• **Activity**
Reading down the listing below, count the lines where the word "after" shows up, then give only that count.

• **Entries supplied**

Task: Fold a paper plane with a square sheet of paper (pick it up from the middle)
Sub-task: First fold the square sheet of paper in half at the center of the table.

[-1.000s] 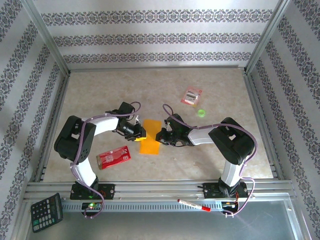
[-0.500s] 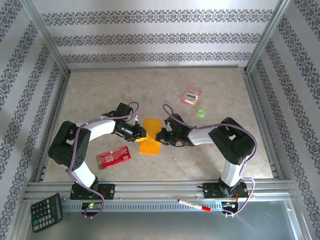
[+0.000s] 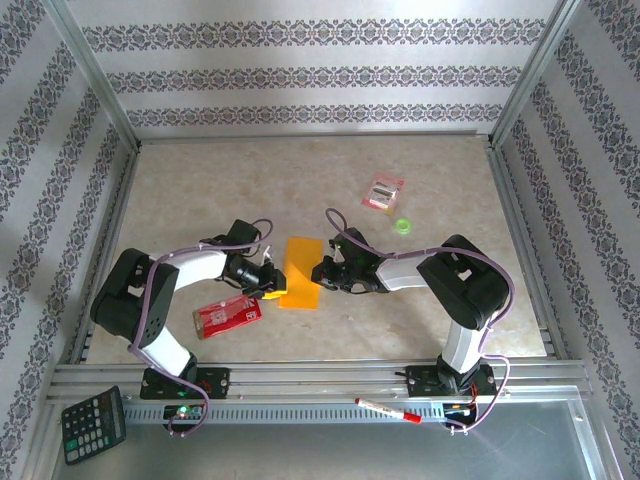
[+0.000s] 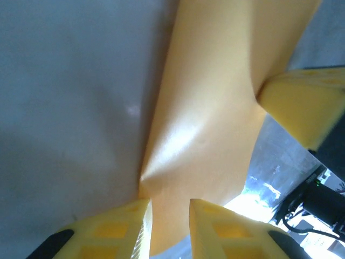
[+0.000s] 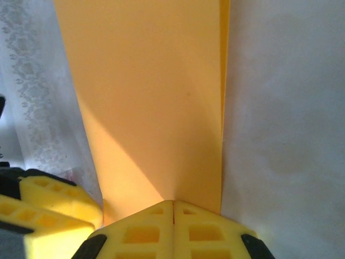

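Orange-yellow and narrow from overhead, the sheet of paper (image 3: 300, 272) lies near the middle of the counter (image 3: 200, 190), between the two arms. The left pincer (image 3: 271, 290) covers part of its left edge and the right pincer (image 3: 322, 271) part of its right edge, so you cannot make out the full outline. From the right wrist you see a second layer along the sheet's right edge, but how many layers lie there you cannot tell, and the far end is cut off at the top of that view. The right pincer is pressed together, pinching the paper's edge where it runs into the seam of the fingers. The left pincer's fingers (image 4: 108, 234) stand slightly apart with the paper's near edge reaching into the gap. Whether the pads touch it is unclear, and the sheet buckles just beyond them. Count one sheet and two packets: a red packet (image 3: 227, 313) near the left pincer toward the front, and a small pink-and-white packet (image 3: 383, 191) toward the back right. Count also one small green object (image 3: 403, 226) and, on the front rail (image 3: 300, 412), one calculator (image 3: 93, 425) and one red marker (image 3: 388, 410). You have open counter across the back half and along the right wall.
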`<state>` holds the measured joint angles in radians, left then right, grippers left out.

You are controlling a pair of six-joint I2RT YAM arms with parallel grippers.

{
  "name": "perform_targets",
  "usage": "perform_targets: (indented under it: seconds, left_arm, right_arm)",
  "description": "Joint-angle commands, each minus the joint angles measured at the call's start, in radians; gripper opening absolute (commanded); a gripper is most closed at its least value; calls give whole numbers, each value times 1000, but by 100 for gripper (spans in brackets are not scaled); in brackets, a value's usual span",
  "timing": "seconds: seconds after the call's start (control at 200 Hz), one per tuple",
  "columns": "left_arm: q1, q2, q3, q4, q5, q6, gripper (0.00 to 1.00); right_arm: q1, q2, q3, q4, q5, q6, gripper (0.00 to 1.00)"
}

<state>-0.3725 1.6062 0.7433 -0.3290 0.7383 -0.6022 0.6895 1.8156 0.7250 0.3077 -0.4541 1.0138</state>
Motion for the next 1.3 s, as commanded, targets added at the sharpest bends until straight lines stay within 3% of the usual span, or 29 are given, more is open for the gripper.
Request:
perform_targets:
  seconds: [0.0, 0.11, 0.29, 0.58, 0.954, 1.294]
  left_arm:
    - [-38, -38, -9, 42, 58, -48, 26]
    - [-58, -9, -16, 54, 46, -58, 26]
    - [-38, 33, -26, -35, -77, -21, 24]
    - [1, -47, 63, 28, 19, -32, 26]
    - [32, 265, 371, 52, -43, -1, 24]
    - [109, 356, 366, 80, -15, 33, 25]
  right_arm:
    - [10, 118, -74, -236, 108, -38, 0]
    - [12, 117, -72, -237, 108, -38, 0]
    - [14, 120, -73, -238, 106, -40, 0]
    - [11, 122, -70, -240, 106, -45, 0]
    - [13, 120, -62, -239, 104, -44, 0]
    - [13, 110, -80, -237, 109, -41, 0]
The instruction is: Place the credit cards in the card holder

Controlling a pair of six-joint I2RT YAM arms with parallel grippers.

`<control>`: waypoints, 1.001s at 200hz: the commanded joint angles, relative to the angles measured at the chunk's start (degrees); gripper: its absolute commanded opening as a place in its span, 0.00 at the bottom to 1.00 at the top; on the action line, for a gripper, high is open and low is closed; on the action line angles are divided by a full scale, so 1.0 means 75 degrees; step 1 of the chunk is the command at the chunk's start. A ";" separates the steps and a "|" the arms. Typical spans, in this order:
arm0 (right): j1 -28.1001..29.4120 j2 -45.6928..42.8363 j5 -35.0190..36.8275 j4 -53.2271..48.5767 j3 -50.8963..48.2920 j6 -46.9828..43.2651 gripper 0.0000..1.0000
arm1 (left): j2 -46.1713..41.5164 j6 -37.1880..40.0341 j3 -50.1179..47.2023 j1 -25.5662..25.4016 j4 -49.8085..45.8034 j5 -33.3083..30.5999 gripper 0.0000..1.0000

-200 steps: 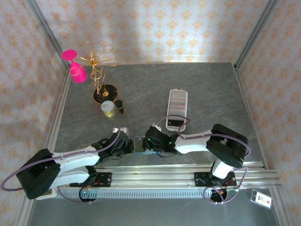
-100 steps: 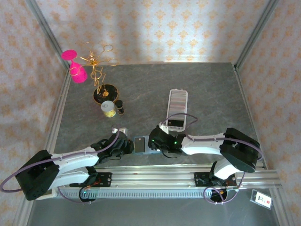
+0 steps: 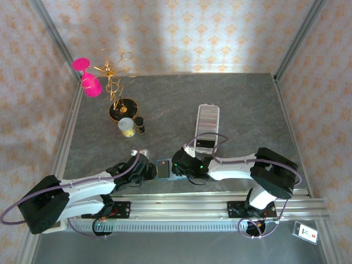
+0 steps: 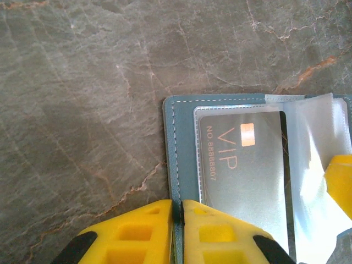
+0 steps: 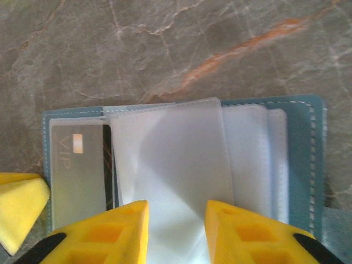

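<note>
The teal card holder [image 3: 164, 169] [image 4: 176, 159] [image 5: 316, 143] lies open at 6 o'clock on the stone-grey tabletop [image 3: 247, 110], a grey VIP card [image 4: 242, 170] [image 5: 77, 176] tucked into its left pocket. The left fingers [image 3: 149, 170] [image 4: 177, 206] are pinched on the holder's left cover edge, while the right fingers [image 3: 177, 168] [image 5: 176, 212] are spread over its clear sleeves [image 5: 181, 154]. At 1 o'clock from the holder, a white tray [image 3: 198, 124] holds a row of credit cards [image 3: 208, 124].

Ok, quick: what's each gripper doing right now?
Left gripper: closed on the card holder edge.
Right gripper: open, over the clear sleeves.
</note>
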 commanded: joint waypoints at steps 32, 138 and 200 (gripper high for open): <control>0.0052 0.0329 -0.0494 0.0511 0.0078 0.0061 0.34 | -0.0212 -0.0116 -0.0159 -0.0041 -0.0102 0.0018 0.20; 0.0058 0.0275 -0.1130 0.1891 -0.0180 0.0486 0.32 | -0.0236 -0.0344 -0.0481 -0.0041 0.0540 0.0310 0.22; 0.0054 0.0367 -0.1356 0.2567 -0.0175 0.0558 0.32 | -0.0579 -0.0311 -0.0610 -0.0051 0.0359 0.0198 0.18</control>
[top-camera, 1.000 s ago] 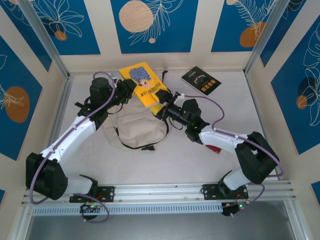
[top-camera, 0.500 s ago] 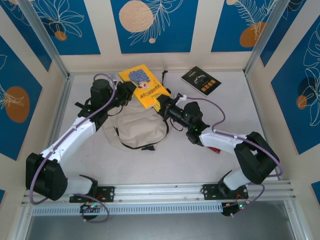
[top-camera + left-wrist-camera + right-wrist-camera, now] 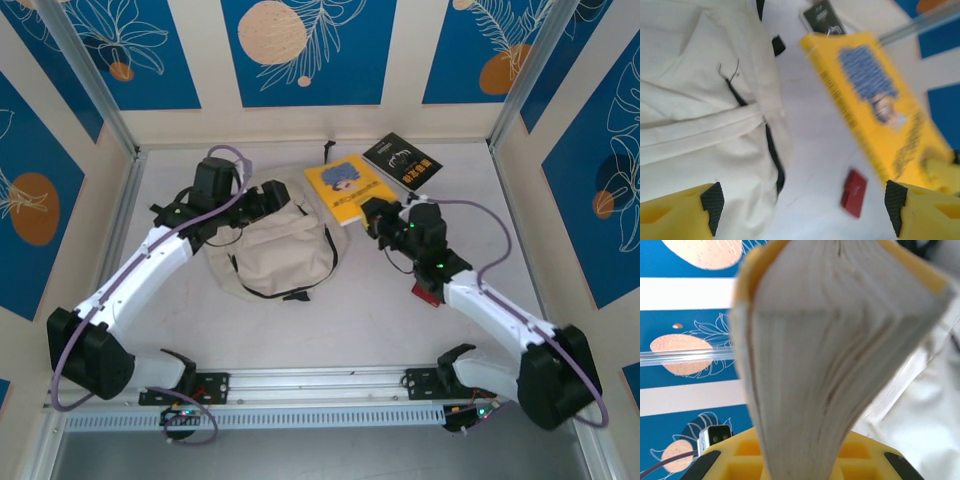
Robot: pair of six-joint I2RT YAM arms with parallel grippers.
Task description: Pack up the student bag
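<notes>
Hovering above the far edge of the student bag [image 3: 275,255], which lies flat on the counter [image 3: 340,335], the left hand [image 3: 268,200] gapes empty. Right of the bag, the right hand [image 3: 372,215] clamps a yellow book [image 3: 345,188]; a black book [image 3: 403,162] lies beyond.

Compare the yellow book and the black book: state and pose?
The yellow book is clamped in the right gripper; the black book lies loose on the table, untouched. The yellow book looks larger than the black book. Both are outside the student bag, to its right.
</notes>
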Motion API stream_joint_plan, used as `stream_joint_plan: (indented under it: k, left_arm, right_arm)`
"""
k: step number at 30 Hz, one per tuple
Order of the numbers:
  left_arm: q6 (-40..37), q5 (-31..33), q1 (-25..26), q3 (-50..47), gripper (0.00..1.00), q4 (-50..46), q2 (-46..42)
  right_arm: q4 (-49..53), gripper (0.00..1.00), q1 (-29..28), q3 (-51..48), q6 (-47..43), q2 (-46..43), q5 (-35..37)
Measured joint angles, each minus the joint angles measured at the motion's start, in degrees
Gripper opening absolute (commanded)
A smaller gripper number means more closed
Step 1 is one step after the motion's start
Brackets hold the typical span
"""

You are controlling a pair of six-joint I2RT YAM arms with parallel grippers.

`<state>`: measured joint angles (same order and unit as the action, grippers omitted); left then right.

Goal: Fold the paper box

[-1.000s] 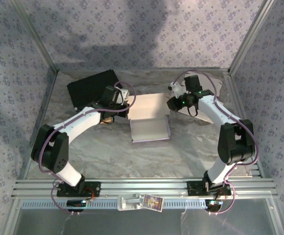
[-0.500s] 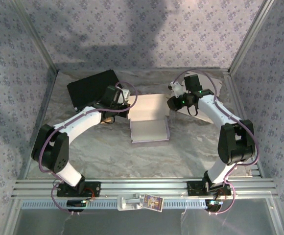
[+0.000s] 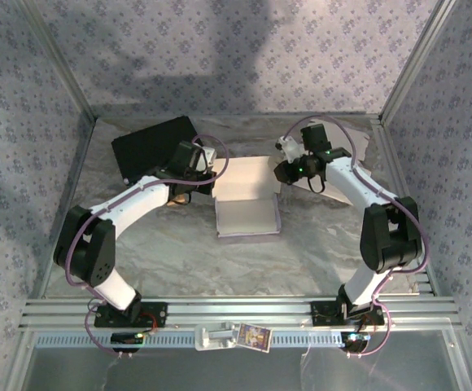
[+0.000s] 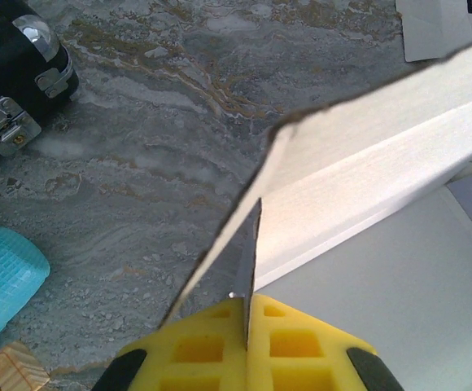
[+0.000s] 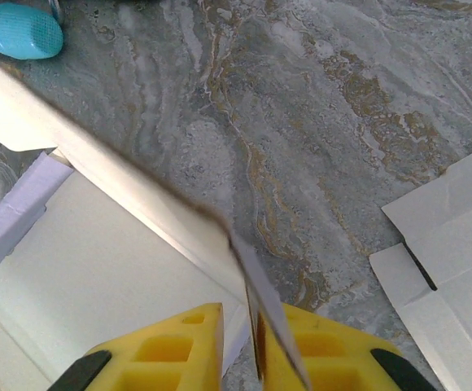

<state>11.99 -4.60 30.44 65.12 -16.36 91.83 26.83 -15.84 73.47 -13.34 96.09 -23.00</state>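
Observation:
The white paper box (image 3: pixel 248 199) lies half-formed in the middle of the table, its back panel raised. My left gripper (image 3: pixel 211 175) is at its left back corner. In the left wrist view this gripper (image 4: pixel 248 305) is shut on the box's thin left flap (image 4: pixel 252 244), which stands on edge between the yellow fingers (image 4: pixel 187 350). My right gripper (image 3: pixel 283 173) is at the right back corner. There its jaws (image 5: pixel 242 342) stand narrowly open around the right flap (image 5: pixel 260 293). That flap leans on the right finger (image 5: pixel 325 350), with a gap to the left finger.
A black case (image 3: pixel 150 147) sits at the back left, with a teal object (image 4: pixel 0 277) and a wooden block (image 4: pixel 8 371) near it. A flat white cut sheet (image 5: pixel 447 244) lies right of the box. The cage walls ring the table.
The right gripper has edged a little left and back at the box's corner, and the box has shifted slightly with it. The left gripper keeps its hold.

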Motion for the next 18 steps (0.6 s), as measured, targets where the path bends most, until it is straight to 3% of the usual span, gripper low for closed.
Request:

• **Solution**
2